Laporan-laporan petugas kemanusiaan menyatakan, sejak diselamatkan nelayan Aceh yang terdampar di lepas pantai provinsi itu, total warga Rohingya-Bangladesh yang ditampung di Aceh dan Sumatera Utara mencapai 1700 jiwa, pengungsi dengan jumlah terbesar terdapat di Kabupaten Aceh Timur dan Kota Langsa, mencapai 790 jiwa,sebagian lainnya di Aceh utara, Aceh Tamiang dan provinsi Sumatera Utara.
Menteri Sosial RI Khofifah Indar Parawansa kepada pers mengatakan pekan lalu (27/5), sekitar 12 pondok pesantren di Jawa, terutama di Jawa Timur dan Jawa Barat menyatakan kesediaan mereka menampung anak-anak pengungsi Rohingya, terutama anak-anak berstatus yatim piatu, yang hidup sebatang kara karena tanpa orang tua, terpisah dari sanak keluarga.
Mensos Khofifah mengtakaan, pondok pesantren yang siap menampung anak pengungsi Rohingya, antara lain, Pondok Pesantren di Malang, Pasuruan, Bojonegoro, Jatim, dan Sukabumi, Jawa Barat.
Media jaringan lokal di Solo pekan lalu melaporkan, Presiden Joko Widodo menegaskan komitmennya bahwa badan PBB UNHCR dan sejumlah negara-negara anggota ASEAN, telah bersepakat dalam menangani lebih komprehensif kondisi warga pencari suaka Rohingya-Bangladesh yang ditampung di sejumlah negara sekawasan.
"Terkait pengungsi (Rohingya-Bangladesh), sementara ini kita sedang menunggu kepastian, bahwa beban biaya yang ditimbulkan dari pengungsi setelah kita tampung, itu didukung Perserikatan Bangsa Bangsa (PBB) dan sejumlah negara lain. Meskipun RI tetap akan keluar anggaran demi kemanusiaan.
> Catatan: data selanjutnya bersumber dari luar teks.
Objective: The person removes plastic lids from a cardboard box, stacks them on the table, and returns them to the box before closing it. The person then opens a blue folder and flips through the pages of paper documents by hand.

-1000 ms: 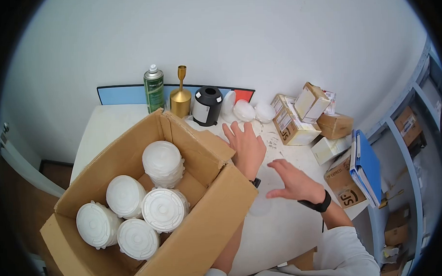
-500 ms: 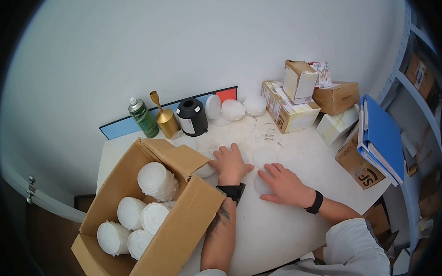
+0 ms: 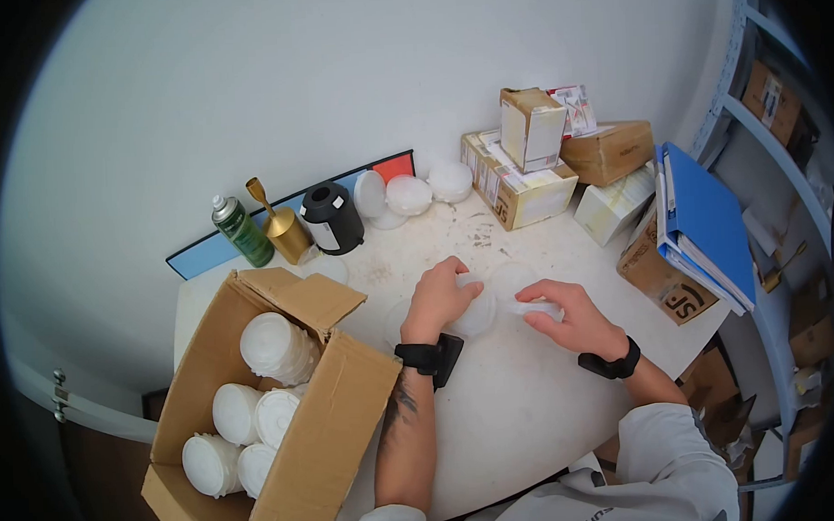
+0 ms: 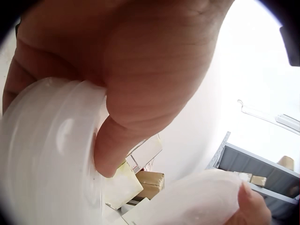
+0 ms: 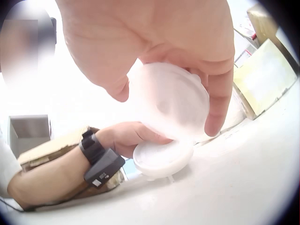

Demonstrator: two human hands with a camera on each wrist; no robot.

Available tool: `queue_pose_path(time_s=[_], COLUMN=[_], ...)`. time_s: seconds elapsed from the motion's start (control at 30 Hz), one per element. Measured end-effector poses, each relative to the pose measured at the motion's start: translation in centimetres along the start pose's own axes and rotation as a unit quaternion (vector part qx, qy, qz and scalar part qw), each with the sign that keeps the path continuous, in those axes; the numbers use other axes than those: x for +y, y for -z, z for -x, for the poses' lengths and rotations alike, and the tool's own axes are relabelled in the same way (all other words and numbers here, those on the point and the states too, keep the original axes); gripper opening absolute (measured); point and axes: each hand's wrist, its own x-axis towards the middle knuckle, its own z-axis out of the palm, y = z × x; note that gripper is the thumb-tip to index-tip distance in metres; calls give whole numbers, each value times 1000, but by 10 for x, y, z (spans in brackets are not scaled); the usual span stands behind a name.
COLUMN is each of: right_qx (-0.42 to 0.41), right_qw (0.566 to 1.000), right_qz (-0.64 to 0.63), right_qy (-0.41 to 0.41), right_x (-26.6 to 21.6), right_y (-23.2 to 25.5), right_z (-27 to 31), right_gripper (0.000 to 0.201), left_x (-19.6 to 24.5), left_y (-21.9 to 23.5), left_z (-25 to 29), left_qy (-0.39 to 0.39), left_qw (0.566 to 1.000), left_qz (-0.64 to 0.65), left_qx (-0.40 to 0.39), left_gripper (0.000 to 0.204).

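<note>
My left hand (image 3: 439,299) grips a short stack of translucent round plastic lids (image 4: 51,145) by its edge, thumb on one face and fingers round the other side. The stack stands tilted close over the white table. Just to its right, my right hand (image 3: 580,321) pinches a thin translucent lid (image 5: 173,101) between thumb and fingers. In the head view that lid is seen nearly edge-on. Another clear lid (image 3: 514,277) lies flat on the table behind the hands. Left of my left forearm stands an open cardboard box (image 3: 336,447) with several stacks of white round lids (image 3: 271,344).
Along the wall stand a green spray can (image 3: 241,232), a gold candle holder (image 3: 285,230), a black cylinder (image 3: 331,218) and white round containers (image 3: 407,195). Parcels (image 3: 522,191) and a blue binder (image 3: 705,223) fill the table's right side. A metal shelf (image 3: 752,129) rises beyond.
Both hands came down to the tabletop from above it. My left hand now grips the lid stack, and my right has lifted a lid in a pinch. The head view shifted.
</note>
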Motion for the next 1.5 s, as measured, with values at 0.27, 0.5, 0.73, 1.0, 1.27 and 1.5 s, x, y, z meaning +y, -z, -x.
queue_pose_path(time_s=[0.27,0.5,0.73,1.0,1.27,1.5], right_qx=[208,127,115,128,226,-39], right_qw=[908,986,990,986,967,949], right_qz=[-361,46,36,99,80,-181], right_qy=[-48,93,72,30,90,255], right_x=[-22,-19,-26,-41,-72,-259], right_y=[3,-17,-14,-17,-2,-56], right_z=[-41,-59,-77,-74,-97,-162], right_gripper=[35,60,63,69,54,82], left_x=[30,38,35,32,41,46], left_y=[9,14,-5,-6,11,12], left_z=[4,2,-11,-12,4,32], left_qy=[20,12,-36,-54,-37,-141], left_qw=[927,853,884,884,757,789], left_qz=[374,522,466,459,653,557], left_qx=[-29,1,36,74,13,217], left_gripper=[37,59,75,74,103,70])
Kesepakatan menampung pegungsi juga dicapai antar Menteri Luar Negeri RI, Malaysia dan Thailand,” kata Presiden Joko Widodo.
Pihak Kementerian Luar Negeri RI menyatakanbaru-baru ini,dalam sebuah pertemuan negara sekawasan, terkait penanganan imiran Rohingya-Bangladesh, turut dibahas program reunifikasi (penyatuan kembali) para pengungsi dengan keluarganya, baik di pengungsian maupun dengan keluarga di negeri mereka berasal.
Analis geopolitik regional optimistis, di masa depan Indonesia bersama komunitas global termasuk ASEAN dapat lebih berperan dalam mengatasi masalah-masalah imigran pencari suaka, terutama mereka dari etnis Rohingya dan warga Bangladesh.
Indonesia dinilai dapat menjadi salah satu negara mediator kunci mewujudkan perdamaian kawasan, termasuk memberi kontribusi bagi penghentian konflik etnis di berbagai negara lebih komprehensif dan solutif.
Bangladesh dan Myanmar merupakan negara- negara miskin di Asia yang perkapitanya kurang dari US$ 1.000 per tahun tidak lebih baik dari Indonesia yang perkapitanya mencapai US$ 5.000.